## What is required
Every entry below must be repeated exactly; skip the pictures.

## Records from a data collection
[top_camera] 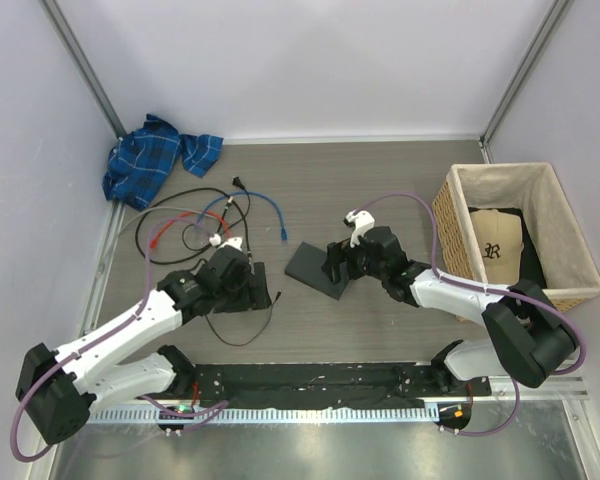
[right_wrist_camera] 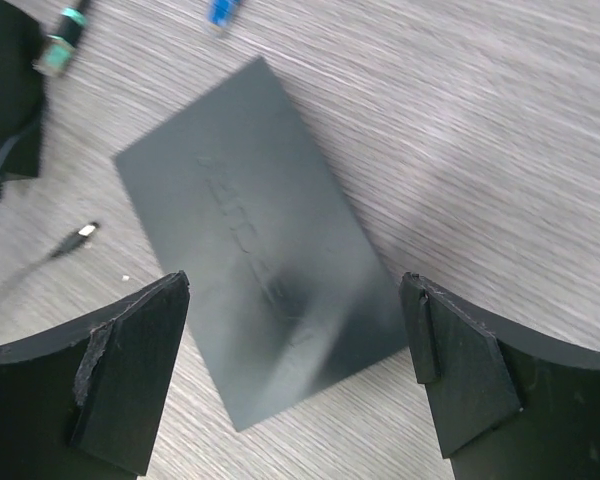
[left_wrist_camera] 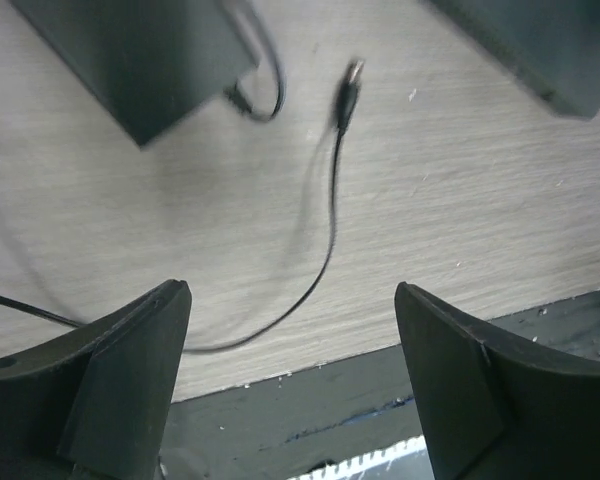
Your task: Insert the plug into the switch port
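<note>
Plug loose on table, just ahead of spread left pincer, tip pointing away; switch under spread right pincer.

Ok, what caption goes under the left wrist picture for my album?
Open left gripper looking down at the loose plug and its thin black cord on the table.

Open table between plug and switch
</note>
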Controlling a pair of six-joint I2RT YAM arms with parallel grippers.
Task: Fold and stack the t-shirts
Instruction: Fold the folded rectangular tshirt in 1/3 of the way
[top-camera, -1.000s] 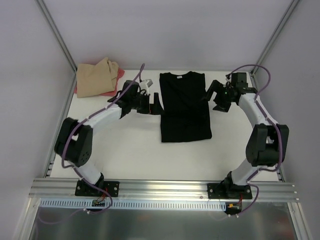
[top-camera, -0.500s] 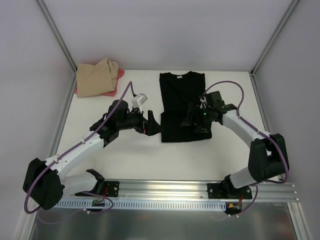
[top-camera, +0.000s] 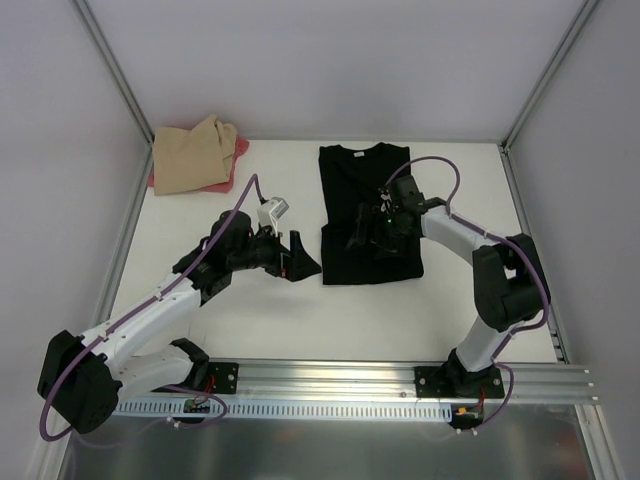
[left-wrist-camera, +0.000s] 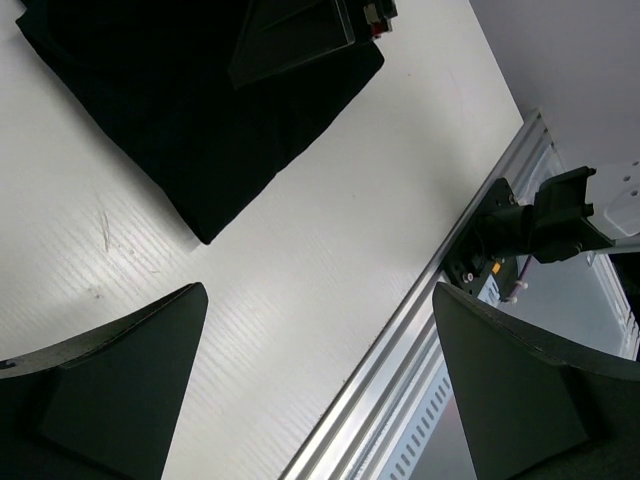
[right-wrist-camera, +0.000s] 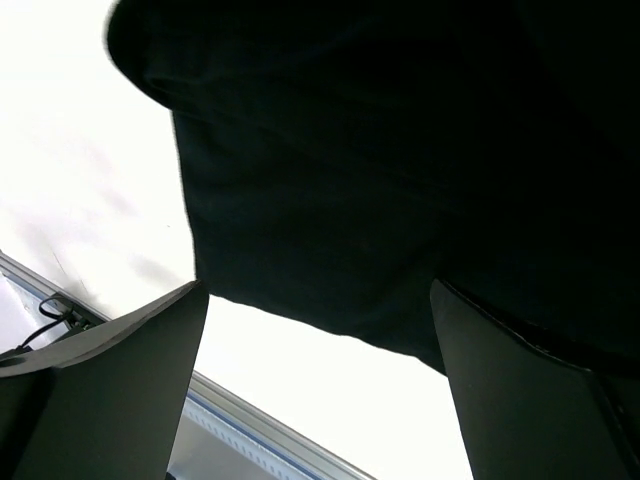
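Observe the black shirt (top-camera: 360, 180): it lies as a narrow rectangle at mid-table, collar at the far side. Bare table (top-camera: 300, 320) runs from its near hem to the rail (top-camera: 330, 375). The left claw (top-camera: 303, 262) sits just beside the near-left corner, jaws wide, holding nothing. The right claw (top-camera: 363, 235), jaws equally wide and empty, hovers over the shirt's near half, arm bent inward. The tan shirt (top-camera: 195, 152) lies on the pink-red shirt (top-camera: 238, 150) in the far-left corner.

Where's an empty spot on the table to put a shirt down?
The biggest bare patch is between the black shirt and the front rail. A smaller one sits between the tan shirt and the black one. Crowded: at the black shirt, where the left gripper and right gripper hover.
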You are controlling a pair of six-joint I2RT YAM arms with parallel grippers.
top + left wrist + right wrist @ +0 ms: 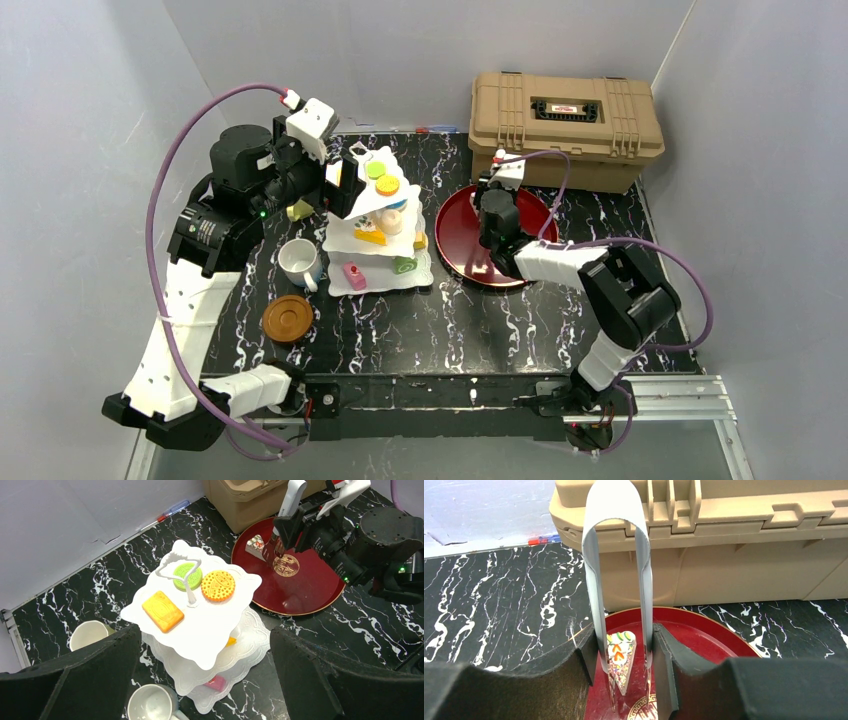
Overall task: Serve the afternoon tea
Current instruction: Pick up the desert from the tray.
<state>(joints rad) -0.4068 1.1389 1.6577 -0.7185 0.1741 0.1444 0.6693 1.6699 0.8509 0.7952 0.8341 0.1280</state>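
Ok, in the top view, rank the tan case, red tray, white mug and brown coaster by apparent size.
1. tan case
2. red tray
3. brown coaster and white mug: about alike, not ranked

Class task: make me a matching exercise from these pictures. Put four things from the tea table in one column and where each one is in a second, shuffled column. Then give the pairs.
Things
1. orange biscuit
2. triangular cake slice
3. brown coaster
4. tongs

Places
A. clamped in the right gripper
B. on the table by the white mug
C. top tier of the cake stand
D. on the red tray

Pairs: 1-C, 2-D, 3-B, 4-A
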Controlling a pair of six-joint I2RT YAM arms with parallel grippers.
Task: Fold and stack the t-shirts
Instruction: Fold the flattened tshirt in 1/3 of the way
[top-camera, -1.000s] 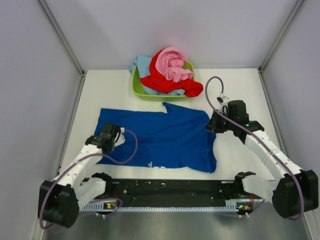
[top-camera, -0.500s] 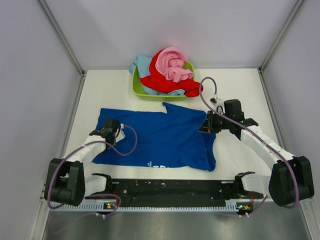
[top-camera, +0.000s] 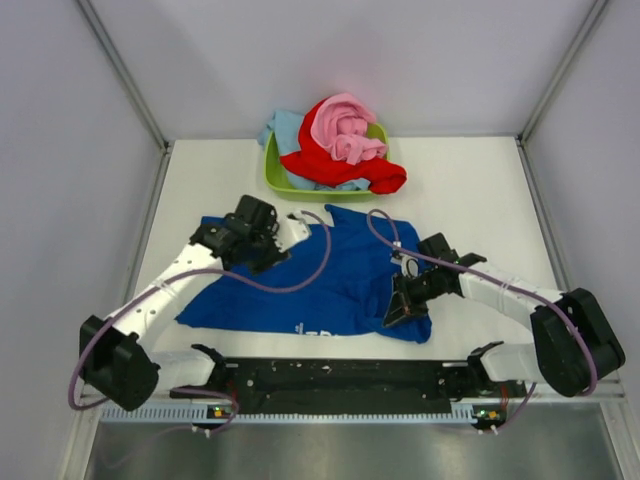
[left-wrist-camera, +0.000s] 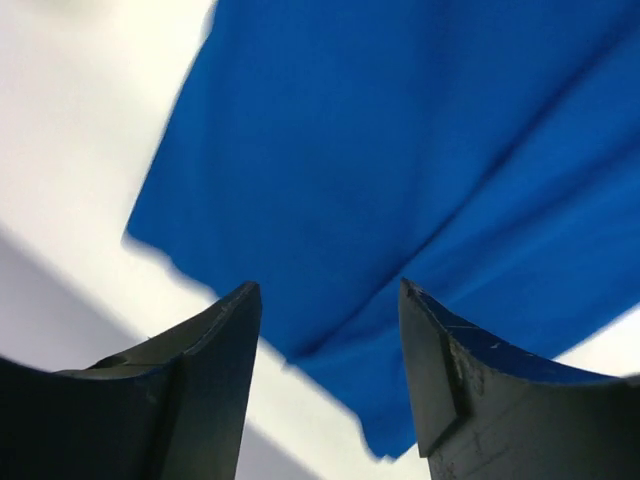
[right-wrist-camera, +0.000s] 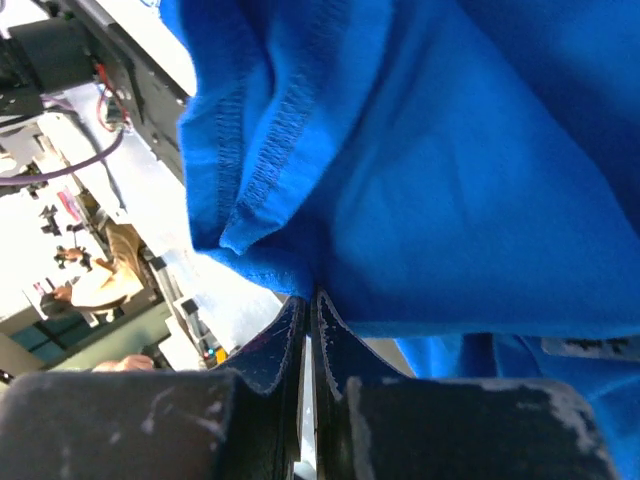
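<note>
Right hand (top-camera: 398, 308) first: its jaws are clenched almost together on a stitched hem of the royal blue t-shirt (top-camera: 340, 280), and the wrist view shows the right hand (right-wrist-camera: 308, 300) with a fold of that blue cloth (right-wrist-camera: 450, 180) bunched just above the pinch. It grips the shirt's right edge, near the front corner. Over to the left hand (top-camera: 255, 235): it is released, jaws wide apart with nothing between them, hovering over the shirt's far left part. Its own camera shows the left hand (left-wrist-camera: 330, 300) looking down on blue fabric (left-wrist-camera: 400, 150) and a strip of white surface (top-camera: 470, 190). The blue shirt lies spread across the middle of the surface, rumpled, white lettering at its near edge. Further back sits the lime green tub (top-camera: 272, 175), heaped with the red shirt (top-camera: 330, 160), the pink shirt (top-camera: 345, 130) on top and the light blue shirt (top-camera: 280, 128) spilling over at the left
</note>
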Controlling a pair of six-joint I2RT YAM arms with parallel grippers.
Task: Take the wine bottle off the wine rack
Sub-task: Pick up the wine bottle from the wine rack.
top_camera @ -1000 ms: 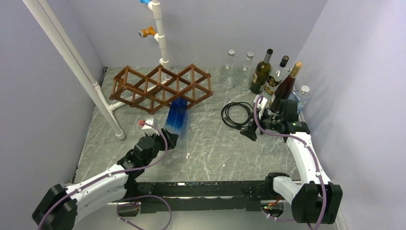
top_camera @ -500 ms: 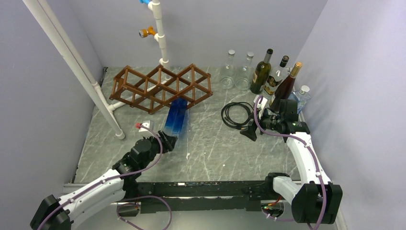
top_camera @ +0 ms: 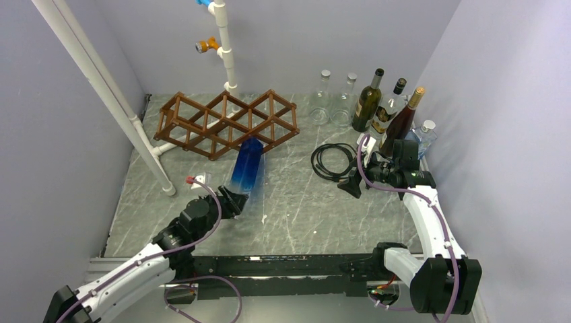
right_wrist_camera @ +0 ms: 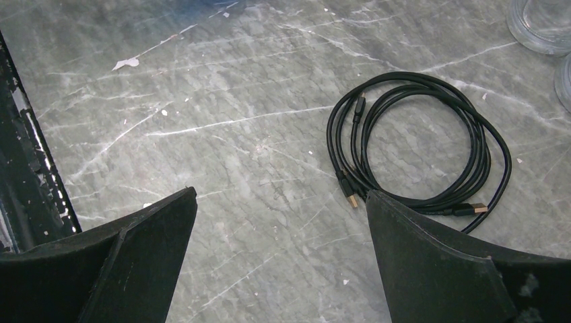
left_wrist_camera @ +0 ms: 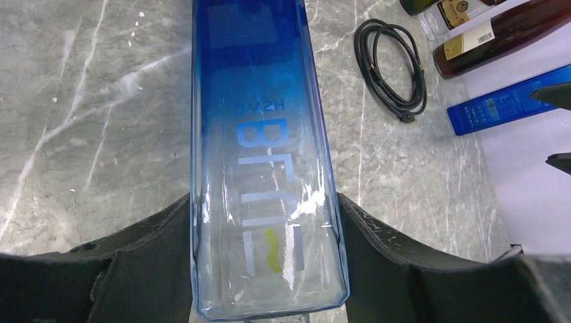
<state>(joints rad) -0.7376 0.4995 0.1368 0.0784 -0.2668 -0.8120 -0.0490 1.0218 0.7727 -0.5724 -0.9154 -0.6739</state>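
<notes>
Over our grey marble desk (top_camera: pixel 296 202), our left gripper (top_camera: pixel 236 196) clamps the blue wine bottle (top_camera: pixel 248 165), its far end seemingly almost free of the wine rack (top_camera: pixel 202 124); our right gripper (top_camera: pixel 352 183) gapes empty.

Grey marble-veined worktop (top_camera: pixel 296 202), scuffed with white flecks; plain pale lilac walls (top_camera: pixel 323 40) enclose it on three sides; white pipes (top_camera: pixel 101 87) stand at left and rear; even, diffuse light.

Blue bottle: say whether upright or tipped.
Tipped: the blue bottle lies lengthwise, base in the left gripper, far end toward the wine rack.
</notes>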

## Answer to the exercise
[top_camera] 
[right_wrist_camera] 
[left_wrist_camera] 
Your task: Insert the plug into the switch port
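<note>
Plug loose on table, just ahead of spread left pincer, tip pointing away; switch under spread right pincer.

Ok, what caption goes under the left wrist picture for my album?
Open left gripper looking down at the loose plug and its thin black cord on the table.

Open table between plug and switch
</note>
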Controlling a pair of six-joint I2RT YAM arms with parallel grippers.
Task: Fold and stack the t-shirts
Instruction: Fold the folded rectangular tshirt in 1/3 of the way
[top-camera, -1.000s] 
[top-camera, -0.500s] 
[top-camera, +0.000s] 
[left-wrist-camera, +0.000s] 
[right-wrist-camera, +0.000s] 
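Observe the black shirt (top-camera: 360, 180): it lies as a narrow rectangle at mid-table, collar at the far side. Bare table (top-camera: 300, 320) runs from its near hem to the rail (top-camera: 330, 375). The left claw (top-camera: 303, 262) sits just beside the near-left corner, jaws wide, holding nothing. The right claw (top-camera: 363, 235), jaws equally wide and empty, hovers over the shirt's near half, arm bent inward. The tan shirt (top-camera: 195, 152) lies on the pink-red shirt (top-camera: 238, 150) in the far-left corner.

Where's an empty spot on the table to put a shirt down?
The biggest bare patch is between the black shirt and the front rail. A smaller one sits between the tan shirt and the black one. Crowded: at the black shirt, where the left gripper and right gripper hover.
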You are controlling a pair of six-joint I2RT YAM arms with parallel grippers.
top + left wrist + right wrist @ +0 ms: 
Overall task: Serve the afternoon tea
Current instruction: Pick up the desert from the tray.
<state>(joints rad) -0.4068 1.1389 1.6577 -0.7185 0.1741 0.1444 0.6693 1.6699 0.8509 0.7952 0.8341 0.1280</state>
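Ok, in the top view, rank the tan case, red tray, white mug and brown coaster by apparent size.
1. tan case
2. red tray
3. brown coaster and white mug: about alike, not ranked

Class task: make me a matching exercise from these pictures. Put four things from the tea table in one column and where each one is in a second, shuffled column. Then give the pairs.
Things
1. orange biscuit
2. triangular cake slice
3. brown coaster
4. tongs

Places
A. clamped in the right gripper
B. on the table by the white mug
C. top tier of the cake stand
D. on the red tray

Pairs: 1-C, 2-D, 3-B, 4-A
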Controlling a pair of six-joint I2RT YAM arms with parallel grippers.
Task: Fold and stack the t-shirts
Instruction: Fold the flattened tshirt in 1/3 of the way
[top-camera, -1.000s] 
[top-camera, -0.500s] 
[top-camera, +0.000s] 
[left-wrist-camera, +0.000s] 
[right-wrist-camera, +0.000s] 
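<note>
Right hand (top-camera: 398, 308) first: its jaws are clenched almost together on a stitched hem of the royal blue t-shirt (top-camera: 340, 280), and the wrist view shows the right hand (right-wrist-camera: 308, 300) with a fold of that blue cloth (right-wrist-camera: 450, 180) bunched just above the pinch. It grips the shirt's right edge, near the front corner. Over to the left hand (top-camera: 255, 235): it is released, jaws wide apart with nothing between them, hovering over the shirt's far left part. Its own camera shows the left hand (left-wrist-camera: 330, 300) looking down on blue fabric (left-wrist-camera: 400, 150) and a strip of white surface (top-camera: 470, 190). The blue shirt lies spread across the middle of the surface, rumpled, white lettering at its near edge. Further back sits the lime green tub (top-camera: 272, 175), heaped with the red shirt (top-camera: 330, 160), the pink shirt (top-camera: 345, 130) on top and the light blue shirt (top-camera: 280, 128) spilling over at the left
</note>
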Controlling a pair of six-joint I2RT YAM arms with parallel grippers.
Task: Take the wine bottle off the wine rack
Sub-task: Pick up the wine bottle from the wine rack.
top_camera @ -1000 ms: 
top_camera @ -500 ms: 
top_camera @ +0 ms: 
right_wrist_camera @ +0 ms: 
left_wrist_camera @ +0 ms: 
<state>(joints rad) -0.7376 0.4995 0.1368 0.0784 -0.2668 -0.8120 -0.0490 1.0218 0.7727 -0.5724 -0.9154 -0.6739</state>
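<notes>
Over our grey marble desk (top_camera: pixel 296 202), our left gripper (top_camera: pixel 236 196) clamps the blue wine bottle (top_camera: pixel 248 165), its far end seemingly almost free of the wine rack (top_camera: pixel 202 124); our right gripper (top_camera: pixel 352 183) gapes empty.

Grey marble-veined worktop (top_camera: pixel 296 202), scuffed with white flecks; plain pale lilac walls (top_camera: pixel 323 40) enclose it on three sides; white pipes (top_camera: pixel 101 87) stand at left and rear; even, diffuse light.

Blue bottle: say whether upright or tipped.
Tipped: the blue bottle lies lengthwise, base in the left gripper, far end toward the wine rack.
</notes>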

The output returned above is complete.